Though I’m not optimistic, I’m still hopeful—hopeful that the church will reject the secular proposal for racial healing: the unbiblical concept of colorblindness. I hope that the church will instead pursue a biblically informed idea of beauty in diversity. I’m hopeful because the mission of the church is to go throughout the world and proclaim a message that wins people’s citizenship to a celestial kingdom, not an earthly one. That kingdom is made up of every tribe, people group, and language under the sun.
America is a racialized wilderness. For centuries, it has watered soil which has had no healthy seeds planted in it. I pray that the Lord will raise up more voices who will cry out in this wilderness for ethnic reconciliation. I pray that those voices will plant healthy seeds of a robust and consistent Gospel that will not shy away from removing the bandages and actually deal with the wound that plagues this nation.
There is no way for racial healing to take place without honestly dealing with our country’s prioritization of “whiteness.” Without honest conversations about white privilege, racialized oppression, and historic white supremacy, and how deeply they have permeated not only schools, politics, and institutions, but the church, healing will not take place.
These are serious conversations which need to be had—but too often, people within the majority culture are offended when they’re even brought up. There will never be progress until the majority culture in this country (which has often been the victimizer) stops being offended by the slightest mention of this reality from the victimized. In our country, racism can never be rooted out because the very ones with a heritage of racism refuse to talk about it. This inability to grow is only enhanced by the fact that they consider anyone who does talk about it to be divisive. This denial only breeds bitterness and resentment in minorities. Instead of being listened to, they’re denied a voice. Thus, the wound of racism continues to fester and spread, never beginning the process of healing.

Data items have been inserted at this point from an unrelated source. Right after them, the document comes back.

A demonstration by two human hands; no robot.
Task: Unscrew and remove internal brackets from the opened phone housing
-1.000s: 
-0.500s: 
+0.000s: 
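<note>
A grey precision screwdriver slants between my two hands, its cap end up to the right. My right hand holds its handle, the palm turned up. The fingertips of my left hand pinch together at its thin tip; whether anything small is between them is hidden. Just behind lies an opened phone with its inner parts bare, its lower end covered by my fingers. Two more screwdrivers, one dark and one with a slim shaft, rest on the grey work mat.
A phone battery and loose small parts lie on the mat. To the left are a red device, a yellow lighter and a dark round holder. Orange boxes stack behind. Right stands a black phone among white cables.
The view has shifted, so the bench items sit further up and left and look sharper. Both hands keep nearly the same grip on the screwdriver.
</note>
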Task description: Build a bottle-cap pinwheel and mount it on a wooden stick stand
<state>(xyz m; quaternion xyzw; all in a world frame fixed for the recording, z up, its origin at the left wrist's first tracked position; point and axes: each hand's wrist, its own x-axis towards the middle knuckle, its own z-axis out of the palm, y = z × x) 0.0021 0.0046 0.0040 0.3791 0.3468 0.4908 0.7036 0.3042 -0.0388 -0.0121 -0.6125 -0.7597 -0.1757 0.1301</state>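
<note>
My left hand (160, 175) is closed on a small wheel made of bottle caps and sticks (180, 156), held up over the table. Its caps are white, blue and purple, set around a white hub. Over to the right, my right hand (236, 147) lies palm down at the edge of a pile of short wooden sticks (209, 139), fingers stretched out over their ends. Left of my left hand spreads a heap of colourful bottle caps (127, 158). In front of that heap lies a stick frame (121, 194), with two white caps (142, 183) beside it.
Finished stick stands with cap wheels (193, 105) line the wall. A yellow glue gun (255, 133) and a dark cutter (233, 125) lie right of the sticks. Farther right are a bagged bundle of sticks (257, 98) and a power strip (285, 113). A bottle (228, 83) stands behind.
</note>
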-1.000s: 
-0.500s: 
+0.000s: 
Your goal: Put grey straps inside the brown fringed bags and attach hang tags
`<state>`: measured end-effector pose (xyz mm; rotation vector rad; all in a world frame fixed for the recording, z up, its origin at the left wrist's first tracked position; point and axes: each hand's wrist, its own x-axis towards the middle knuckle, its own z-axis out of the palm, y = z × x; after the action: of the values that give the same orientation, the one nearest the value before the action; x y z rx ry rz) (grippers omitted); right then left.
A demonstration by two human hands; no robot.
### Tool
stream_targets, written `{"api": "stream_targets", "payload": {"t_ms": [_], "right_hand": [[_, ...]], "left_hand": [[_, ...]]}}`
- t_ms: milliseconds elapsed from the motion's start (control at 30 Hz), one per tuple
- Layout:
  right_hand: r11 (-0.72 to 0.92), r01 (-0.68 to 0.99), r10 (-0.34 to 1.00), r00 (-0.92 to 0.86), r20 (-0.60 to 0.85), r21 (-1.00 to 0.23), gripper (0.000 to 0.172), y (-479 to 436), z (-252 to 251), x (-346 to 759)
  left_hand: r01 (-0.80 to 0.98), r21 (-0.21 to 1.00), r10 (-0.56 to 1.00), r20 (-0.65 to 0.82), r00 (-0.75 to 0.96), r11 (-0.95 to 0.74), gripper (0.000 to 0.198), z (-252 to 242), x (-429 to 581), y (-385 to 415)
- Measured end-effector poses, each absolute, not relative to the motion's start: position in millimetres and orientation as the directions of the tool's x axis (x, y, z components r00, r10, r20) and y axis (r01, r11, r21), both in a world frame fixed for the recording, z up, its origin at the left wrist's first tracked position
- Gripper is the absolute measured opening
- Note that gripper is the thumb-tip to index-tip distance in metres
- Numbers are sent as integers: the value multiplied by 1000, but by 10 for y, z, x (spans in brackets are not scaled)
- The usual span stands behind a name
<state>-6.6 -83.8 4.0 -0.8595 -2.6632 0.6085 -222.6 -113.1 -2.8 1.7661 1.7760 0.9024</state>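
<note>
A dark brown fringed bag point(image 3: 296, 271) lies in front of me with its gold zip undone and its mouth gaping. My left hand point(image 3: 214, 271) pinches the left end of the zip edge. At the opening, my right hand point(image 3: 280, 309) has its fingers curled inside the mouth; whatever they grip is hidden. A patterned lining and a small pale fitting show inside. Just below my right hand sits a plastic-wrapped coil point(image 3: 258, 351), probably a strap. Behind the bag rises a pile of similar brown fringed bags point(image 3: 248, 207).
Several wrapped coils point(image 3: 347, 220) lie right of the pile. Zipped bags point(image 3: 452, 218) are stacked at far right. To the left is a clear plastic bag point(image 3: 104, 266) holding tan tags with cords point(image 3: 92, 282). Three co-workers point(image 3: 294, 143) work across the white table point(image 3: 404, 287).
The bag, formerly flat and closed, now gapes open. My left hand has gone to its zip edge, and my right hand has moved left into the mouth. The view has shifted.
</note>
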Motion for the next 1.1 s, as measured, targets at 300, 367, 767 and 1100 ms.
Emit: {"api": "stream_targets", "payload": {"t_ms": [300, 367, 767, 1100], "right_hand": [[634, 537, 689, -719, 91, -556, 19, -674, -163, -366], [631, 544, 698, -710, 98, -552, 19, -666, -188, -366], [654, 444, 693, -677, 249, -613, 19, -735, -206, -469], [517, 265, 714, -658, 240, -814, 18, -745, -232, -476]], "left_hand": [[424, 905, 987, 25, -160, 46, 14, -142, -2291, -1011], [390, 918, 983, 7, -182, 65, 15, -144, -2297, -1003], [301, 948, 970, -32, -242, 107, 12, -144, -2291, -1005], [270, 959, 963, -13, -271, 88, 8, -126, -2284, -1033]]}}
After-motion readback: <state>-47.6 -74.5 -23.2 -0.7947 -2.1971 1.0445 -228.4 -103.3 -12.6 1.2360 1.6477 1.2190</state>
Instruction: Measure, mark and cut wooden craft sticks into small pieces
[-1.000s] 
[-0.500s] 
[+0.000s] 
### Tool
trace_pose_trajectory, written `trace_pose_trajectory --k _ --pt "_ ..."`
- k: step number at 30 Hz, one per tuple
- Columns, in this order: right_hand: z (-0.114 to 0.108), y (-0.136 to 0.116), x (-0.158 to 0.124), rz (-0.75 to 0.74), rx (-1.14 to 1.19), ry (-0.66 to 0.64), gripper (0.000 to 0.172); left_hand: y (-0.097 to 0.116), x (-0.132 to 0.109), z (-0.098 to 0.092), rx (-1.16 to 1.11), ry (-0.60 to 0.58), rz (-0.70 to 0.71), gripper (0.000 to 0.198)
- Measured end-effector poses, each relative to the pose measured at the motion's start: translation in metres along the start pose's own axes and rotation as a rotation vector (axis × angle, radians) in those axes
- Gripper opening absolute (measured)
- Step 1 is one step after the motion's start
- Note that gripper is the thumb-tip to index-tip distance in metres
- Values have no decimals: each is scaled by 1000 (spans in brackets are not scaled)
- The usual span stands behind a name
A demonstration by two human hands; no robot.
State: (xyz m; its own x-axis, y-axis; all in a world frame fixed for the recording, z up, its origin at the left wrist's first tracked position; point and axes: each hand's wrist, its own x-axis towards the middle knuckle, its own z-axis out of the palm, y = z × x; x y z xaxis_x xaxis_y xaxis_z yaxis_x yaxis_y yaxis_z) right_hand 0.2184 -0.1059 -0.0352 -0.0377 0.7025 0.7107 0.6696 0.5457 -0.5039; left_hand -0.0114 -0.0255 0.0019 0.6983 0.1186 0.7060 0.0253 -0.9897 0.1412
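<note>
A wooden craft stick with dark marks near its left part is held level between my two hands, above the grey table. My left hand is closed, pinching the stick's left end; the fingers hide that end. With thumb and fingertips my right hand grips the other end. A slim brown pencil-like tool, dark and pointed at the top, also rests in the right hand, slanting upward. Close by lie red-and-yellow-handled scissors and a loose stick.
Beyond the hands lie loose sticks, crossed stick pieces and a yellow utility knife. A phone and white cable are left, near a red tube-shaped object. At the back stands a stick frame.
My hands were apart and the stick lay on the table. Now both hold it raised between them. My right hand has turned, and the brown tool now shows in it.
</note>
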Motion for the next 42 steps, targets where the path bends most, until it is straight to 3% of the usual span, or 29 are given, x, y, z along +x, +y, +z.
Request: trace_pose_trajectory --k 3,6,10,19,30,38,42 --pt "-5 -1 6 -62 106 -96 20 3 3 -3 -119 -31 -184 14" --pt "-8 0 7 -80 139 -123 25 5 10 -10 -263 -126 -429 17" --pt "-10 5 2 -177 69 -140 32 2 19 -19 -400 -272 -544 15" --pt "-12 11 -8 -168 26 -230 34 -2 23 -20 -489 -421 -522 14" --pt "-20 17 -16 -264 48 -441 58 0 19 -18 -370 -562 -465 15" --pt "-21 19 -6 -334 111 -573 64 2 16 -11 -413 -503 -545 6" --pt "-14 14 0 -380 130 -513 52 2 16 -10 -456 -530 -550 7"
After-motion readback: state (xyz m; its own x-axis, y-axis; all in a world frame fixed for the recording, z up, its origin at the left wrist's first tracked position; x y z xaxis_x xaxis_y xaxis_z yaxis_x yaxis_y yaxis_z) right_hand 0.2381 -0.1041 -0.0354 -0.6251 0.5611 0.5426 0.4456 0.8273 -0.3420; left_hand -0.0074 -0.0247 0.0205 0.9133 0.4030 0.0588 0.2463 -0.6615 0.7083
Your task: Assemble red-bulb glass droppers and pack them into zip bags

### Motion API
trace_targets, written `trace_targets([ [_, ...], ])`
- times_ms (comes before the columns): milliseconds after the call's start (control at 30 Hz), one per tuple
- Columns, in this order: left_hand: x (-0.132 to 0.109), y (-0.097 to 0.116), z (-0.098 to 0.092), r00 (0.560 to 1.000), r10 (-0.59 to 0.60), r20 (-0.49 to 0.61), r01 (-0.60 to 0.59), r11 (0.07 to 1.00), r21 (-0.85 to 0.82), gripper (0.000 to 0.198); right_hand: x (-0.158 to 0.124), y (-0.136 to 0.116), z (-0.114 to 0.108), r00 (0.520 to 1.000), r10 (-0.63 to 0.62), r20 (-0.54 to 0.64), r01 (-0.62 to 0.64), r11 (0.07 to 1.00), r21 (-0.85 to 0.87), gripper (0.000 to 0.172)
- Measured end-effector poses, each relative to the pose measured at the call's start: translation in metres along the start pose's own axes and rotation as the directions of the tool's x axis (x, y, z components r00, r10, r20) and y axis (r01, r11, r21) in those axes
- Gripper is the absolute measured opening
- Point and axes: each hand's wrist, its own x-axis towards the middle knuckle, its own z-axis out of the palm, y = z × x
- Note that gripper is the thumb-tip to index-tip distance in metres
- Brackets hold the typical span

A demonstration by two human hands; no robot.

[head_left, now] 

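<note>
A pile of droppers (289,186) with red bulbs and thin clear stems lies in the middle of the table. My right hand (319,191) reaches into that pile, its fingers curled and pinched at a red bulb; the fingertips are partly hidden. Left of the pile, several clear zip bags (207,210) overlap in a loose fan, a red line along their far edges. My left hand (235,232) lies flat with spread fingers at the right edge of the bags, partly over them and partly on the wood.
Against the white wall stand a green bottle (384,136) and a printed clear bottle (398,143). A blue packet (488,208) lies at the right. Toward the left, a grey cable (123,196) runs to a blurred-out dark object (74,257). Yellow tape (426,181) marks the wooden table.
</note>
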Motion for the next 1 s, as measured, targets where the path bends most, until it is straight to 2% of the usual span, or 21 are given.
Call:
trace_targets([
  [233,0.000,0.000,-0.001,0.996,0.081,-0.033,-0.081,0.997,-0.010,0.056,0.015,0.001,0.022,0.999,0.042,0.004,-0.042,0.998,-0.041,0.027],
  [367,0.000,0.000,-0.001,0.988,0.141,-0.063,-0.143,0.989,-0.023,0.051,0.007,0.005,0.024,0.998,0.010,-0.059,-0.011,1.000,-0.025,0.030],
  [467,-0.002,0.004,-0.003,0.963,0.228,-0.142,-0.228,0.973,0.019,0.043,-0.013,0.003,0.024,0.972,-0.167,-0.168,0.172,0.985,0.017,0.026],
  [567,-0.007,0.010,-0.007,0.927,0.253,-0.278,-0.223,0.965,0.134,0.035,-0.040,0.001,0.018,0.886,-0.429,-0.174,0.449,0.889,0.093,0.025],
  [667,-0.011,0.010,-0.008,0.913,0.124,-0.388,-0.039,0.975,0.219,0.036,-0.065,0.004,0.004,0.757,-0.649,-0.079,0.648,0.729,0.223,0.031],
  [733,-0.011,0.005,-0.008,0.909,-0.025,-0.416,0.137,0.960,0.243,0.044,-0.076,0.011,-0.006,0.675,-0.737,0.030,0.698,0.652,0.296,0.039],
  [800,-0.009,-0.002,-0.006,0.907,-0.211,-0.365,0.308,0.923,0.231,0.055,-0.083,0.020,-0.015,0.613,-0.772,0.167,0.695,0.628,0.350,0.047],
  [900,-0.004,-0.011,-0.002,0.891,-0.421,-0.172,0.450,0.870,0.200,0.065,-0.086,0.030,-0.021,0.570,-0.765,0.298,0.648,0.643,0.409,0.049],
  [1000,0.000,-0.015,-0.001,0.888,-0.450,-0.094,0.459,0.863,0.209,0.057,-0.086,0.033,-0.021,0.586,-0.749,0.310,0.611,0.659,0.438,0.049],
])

This doesn’t have to be the case. The Gospel of Jesus Christ not only saves sinners, but provides them with the gift of the Holy Spirit. The Holy Spirit is the spirit of love. His ministry is to cultivate divine love (love for God and for other people) within the hearts of the people of God. The church is the only hope for racial/ethnic reconciliation in this country. The festering wound of racism has spread unaided throughout the bloodstream of this nation for too long, and there are no secular means to cure it. If racism is to be cured in this land, it will be through supernatural love—the love of the Spirit abounding in the people of God, his church.
The Myth of Colorblindness
America has attempted to heal this wound by adopting the concept of colorblindness. It’s a well-intentioned attempt to combat racism. Racism is birthed out of the idea that one ethnicity is superior to another, so colorblindness attempts to reject this by not “seeing” color. Sadly, the implications of this attempt actually feed the very thing it seeks to starve. Color-blind ideology assumes that the problem is color. It presents the argument that the answer to racism is for people not to see color. This just normalizes “whiteness,” presenting color as a problem that needs to be ignored or overcome. In other words, unity is contingent upon not seeing a person’s color, rather than through changing the majority culture’s heart towards the colors they see in God’s image-bearers. In other words, color-blind ideology requires a person of color to deny their color in order to be unified with the majority culture.
Instead, the answer for racism is to embrace a worldview which says that diversity is beautiful. As a biblical counselor, I often encourage my counselees to be more aware of the graces and successes of others than their shortcomings and failures. Similarly, America’s problem is that we’re more aware of ethnic and cultural differences than of the unity we all share as image bearers. The festering wound of racism will never be cured in America until we begin to see beauty in diversity and glory in our unity.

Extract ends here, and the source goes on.